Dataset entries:
━━━━━━━━

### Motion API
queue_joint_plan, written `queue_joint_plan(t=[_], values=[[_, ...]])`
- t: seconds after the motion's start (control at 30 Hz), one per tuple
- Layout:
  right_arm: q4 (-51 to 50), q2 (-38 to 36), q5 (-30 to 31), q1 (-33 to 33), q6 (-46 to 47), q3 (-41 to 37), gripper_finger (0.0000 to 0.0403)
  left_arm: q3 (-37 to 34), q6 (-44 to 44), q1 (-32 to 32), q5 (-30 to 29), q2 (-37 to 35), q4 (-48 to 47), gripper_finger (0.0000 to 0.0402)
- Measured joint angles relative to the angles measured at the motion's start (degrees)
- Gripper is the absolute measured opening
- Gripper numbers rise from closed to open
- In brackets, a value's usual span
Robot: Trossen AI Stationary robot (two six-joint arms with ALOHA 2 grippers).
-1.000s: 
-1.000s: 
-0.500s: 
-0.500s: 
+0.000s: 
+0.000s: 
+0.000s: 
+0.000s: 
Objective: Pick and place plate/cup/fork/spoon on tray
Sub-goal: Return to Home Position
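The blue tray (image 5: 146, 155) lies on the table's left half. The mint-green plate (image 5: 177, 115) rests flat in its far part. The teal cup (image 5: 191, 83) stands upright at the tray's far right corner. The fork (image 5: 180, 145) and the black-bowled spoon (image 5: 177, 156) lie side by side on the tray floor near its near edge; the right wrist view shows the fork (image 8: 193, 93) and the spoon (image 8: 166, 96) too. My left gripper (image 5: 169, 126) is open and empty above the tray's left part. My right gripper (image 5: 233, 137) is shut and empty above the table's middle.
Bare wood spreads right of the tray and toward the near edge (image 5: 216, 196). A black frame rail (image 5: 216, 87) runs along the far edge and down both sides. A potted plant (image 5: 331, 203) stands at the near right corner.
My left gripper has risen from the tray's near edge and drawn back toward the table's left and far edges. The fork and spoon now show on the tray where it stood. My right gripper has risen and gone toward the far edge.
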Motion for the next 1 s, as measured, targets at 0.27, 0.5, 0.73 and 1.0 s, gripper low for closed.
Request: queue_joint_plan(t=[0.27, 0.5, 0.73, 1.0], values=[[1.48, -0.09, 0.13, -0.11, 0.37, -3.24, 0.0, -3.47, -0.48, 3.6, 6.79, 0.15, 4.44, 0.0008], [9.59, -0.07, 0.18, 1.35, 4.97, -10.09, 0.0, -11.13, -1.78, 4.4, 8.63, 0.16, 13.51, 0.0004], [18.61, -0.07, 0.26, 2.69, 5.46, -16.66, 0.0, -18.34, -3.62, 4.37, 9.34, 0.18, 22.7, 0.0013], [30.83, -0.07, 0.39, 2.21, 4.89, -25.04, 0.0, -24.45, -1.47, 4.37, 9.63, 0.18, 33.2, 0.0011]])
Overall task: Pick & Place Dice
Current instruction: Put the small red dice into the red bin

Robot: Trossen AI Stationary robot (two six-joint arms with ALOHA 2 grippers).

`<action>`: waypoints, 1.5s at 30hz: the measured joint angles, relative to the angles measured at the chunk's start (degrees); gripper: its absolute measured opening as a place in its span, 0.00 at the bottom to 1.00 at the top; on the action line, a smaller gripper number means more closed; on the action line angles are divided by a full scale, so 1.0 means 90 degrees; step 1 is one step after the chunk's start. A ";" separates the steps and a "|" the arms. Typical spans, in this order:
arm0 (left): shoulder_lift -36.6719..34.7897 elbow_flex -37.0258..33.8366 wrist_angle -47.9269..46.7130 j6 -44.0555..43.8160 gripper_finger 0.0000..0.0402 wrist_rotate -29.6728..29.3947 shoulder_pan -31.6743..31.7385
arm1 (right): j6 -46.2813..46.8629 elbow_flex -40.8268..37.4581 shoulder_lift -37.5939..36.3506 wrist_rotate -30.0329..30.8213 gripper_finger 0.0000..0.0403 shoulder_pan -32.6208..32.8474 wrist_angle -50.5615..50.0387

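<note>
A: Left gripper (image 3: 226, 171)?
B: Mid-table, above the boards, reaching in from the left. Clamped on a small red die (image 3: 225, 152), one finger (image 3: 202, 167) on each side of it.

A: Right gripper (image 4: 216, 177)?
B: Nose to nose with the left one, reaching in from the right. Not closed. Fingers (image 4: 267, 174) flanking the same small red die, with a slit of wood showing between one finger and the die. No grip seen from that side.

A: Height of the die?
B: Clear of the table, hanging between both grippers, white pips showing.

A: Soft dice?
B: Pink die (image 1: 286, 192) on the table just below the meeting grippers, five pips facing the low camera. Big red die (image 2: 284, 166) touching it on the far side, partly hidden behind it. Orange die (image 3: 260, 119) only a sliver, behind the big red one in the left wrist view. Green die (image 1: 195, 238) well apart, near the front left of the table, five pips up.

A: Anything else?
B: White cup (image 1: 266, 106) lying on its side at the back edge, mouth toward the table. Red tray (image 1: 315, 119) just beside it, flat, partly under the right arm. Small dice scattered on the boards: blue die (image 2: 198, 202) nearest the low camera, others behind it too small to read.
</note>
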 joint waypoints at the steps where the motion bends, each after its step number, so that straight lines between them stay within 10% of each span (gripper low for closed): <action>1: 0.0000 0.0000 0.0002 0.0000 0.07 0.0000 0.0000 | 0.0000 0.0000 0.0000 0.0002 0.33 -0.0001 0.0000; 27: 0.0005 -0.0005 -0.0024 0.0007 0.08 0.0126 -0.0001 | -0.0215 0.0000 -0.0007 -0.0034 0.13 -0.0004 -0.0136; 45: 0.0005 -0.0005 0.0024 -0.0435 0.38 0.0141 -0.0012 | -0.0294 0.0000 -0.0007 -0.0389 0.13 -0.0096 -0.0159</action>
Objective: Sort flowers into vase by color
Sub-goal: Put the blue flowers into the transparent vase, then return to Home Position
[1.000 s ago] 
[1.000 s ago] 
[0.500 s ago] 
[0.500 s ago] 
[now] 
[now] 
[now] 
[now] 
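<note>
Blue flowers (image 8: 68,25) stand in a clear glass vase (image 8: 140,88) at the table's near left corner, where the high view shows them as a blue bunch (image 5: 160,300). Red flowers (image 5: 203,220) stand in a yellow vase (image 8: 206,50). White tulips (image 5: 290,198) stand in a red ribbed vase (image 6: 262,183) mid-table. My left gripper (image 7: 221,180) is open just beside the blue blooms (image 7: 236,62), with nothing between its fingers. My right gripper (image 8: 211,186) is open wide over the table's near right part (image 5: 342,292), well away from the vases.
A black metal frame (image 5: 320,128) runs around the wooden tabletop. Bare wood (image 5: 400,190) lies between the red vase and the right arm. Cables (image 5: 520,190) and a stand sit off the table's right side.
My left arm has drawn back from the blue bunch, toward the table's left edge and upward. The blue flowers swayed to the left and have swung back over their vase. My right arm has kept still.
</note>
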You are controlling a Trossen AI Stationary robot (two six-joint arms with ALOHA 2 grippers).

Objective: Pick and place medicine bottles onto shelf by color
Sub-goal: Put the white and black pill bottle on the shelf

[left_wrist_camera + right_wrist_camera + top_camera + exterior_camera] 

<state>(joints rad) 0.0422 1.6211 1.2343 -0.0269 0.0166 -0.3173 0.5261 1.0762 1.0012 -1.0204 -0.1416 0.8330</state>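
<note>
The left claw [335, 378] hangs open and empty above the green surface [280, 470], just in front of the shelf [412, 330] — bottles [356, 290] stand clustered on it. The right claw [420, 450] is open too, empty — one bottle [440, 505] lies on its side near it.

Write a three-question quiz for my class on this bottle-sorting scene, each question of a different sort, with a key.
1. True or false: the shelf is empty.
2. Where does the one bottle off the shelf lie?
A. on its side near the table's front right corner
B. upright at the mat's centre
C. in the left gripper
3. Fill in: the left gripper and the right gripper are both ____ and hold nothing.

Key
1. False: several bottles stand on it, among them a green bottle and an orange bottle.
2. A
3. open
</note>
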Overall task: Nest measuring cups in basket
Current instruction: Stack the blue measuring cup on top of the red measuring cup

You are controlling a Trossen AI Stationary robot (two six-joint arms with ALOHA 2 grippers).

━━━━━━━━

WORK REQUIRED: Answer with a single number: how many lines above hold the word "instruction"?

EXERCISE RESPONSE: 2